Serodiagnosis of erythema migrans and acrodermatitis chronica atrophicans by the Borrelia burgdorferi flagellum enzyme-linked immunosorbent assay.

The diagnostic performance of an enzyme-linked immunosorbent assay (ELISA) using purified Borrelia burgdorferi flagella as test antigen was compared with that of a B. burgdorferi sonic extract ELISA. We tested sera from 200 healthy controls, 107 patients with erythema migrans (EM), 50 patients with acrodermatitis chronica atrophicans (ACA), and 98 patients with various dermatological disorders without clinical evidence of active Lyme borreliosis.

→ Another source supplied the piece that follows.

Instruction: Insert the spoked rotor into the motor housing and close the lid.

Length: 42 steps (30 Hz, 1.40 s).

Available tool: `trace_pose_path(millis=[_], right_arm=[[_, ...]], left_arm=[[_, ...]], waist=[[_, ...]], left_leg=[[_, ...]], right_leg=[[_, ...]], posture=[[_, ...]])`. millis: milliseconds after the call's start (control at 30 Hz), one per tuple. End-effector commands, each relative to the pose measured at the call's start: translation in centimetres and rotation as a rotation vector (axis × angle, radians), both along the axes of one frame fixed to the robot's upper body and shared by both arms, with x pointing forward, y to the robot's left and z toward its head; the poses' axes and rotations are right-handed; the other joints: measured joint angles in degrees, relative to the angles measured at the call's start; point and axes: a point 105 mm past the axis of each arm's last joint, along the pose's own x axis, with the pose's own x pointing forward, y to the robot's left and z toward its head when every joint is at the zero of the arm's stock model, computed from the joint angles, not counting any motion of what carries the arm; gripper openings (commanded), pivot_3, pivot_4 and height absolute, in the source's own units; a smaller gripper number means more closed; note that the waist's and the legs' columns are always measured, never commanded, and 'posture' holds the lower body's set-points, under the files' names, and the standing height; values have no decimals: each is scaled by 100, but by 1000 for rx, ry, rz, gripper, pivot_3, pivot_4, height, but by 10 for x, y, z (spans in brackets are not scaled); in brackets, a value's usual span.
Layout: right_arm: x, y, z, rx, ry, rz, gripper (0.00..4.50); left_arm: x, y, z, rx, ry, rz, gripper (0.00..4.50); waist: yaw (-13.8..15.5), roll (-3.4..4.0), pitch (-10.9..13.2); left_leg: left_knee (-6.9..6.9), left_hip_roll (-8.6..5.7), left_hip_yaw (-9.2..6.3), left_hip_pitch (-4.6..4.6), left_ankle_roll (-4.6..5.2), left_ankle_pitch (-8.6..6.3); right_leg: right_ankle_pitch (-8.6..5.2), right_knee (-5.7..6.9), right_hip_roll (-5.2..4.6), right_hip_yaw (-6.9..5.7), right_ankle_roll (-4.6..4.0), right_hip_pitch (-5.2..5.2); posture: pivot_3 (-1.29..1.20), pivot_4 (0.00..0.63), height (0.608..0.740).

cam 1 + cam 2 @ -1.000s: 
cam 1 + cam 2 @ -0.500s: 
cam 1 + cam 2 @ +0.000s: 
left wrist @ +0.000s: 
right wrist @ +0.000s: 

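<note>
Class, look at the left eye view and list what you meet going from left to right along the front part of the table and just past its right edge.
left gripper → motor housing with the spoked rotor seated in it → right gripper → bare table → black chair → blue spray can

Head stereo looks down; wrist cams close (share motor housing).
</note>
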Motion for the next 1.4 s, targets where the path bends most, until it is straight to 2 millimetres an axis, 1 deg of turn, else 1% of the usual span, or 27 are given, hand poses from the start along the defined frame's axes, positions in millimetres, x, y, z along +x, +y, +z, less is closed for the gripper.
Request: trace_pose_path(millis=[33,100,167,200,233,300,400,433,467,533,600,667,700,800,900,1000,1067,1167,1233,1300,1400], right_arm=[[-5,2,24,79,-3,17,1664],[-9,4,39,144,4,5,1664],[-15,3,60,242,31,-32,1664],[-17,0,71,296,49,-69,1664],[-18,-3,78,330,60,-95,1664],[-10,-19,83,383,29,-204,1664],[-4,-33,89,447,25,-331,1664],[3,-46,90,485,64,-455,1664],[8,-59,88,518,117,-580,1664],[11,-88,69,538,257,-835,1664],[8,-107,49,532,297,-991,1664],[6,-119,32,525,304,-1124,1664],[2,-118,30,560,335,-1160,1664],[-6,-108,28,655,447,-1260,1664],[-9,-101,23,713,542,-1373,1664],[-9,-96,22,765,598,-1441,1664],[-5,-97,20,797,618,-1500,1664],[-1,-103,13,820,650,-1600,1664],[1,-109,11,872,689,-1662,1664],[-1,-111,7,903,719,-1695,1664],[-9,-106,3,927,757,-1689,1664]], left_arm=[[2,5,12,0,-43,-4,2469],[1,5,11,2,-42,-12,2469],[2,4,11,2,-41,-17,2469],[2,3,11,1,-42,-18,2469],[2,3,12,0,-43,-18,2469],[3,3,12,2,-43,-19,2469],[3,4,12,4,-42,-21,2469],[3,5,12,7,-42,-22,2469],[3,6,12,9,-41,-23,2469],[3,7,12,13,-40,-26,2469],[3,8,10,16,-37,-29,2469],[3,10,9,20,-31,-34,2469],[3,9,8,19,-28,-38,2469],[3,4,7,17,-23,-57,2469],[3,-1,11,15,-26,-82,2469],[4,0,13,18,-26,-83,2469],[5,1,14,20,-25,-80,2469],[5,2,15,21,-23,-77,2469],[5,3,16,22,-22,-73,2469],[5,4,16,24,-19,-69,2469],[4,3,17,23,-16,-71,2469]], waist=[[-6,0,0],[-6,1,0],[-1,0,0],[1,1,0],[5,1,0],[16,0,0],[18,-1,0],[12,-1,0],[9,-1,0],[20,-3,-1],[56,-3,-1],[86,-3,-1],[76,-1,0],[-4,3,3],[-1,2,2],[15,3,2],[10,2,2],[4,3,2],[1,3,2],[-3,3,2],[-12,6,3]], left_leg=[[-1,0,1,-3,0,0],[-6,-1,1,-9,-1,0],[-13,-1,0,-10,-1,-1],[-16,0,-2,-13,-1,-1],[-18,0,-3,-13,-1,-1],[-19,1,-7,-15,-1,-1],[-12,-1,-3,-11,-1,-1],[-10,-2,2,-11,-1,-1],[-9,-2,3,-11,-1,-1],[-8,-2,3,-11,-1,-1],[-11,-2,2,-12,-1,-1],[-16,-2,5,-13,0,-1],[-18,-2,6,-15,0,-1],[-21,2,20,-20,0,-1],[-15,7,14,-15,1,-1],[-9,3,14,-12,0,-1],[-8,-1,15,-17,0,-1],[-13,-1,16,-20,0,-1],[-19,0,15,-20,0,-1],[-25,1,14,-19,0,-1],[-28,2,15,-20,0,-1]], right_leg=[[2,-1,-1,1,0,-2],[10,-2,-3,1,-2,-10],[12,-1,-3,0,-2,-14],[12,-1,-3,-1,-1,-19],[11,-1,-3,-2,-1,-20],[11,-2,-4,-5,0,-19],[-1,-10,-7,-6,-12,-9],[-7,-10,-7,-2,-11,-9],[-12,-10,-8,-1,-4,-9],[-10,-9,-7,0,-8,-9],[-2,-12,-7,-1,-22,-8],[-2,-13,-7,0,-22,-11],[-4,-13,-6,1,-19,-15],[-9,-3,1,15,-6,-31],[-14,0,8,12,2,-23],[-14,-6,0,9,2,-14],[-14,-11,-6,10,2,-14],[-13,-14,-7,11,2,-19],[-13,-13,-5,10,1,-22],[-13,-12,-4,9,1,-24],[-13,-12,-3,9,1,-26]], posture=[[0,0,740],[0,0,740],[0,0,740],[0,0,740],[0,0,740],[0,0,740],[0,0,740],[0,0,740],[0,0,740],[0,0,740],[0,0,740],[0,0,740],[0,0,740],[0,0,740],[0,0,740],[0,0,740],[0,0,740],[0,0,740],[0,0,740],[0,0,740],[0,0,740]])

The flagellum ELISA was significantly more sensitive than the sonic extract ELISA. With sera from patients with EM, the diagnostic sensitivity for immunoglobulin G (IgG) antibody detection increased from 11.2 to 35.5% (P less than 0.001) and for IgM antibody detection it increased from 16.6 to 44.8% (P less than 0.001). In the flagellum ELISA, the number of positive tests increased significantly (P less than 0.005) when the duration of EM exceeded 1 month, but still only about 50% of patients with longstanding (1 to 12 months) untreated EM were IgG seropositive. Concomitant general symptoms did not affect the antibody level, whereas patients with multiple erythema were more frequently seropositive. All sera from patients with EM which were positive in the sonic extract ELISA were also positive in the flagellum ELISA. Not only did the overall number of positive tests increase, but the flagellum ELISA yielded a significantly better quantitative discrimination between seropositive patients and controls (P less than 0.002). IgG antibodies to the B. burgdorferi flagellum were found in all sera from patients with ACA, indicating persistence of an antiflagellum immune response in late stages of Lyme borreliosis. IgM reactivity in sera from patients with ACA was shown to be unspecific and the result IgM rheumatoid factor. A rheumatoid factor was detected in sera from 32% of patients with ACA, compared with 7.5% of patients with EM. The improved diagnostic performance, the ease of standardization of the flagellum antigen, and the lack of strain variation make the B. burgdorferi flagellum a needed reference antigen for growing routine serology in Lyme borreliosis.